Yes, it’s pretty much like meta analysis. Any possibility to implement it in the future?

Some. But meta-analysis isn’t very Bayesian when you only have estimates of the means and standard deviations and have to treat them as knowns.

It would be ideal if the analysis can be performed on the original data. However, sometimes the original data are not directly available, and we would have to deal with the summarized data. Even the famous eight-school data frequently mentioned in the Bayesian community is such a scenario, isn’t it?

Yes, 8 schools is an example of that but it still isn’t good.

I agree with this, but it does raise the question of what exactly we want to recommend to people who are in this situation (I think it’s a pretty common situation, unfortunately). When only the estimates from previous studies are available, I would think that an 8-schools style model using Stan would at least be better than the alternatives.

I would say they have to do it in Stan directly or maybe brms::brm.

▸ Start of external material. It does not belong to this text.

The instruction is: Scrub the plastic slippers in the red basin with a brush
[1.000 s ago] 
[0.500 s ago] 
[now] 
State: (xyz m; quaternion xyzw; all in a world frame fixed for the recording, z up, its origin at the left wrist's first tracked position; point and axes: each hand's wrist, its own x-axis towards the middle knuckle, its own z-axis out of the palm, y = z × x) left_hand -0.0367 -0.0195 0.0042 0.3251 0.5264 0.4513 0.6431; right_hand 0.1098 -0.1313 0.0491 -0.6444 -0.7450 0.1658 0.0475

Basically, you have to model the estimation process in the underlying studies and that would generally be hard to do with pre-compiled functions.

And yet Andrew continues to use 8 schools, which has exactly this meta-analytic flavor, as the standard example of Bayesian hierarchical modeling (which always confuses me and I think makes a terrible first example precisely becuase of the meta-analytic flavor making it hard to understand for non-statisticians). Of course, getting the originl data is preferable when avaialble, because then you can model it directly, including measurement error processes.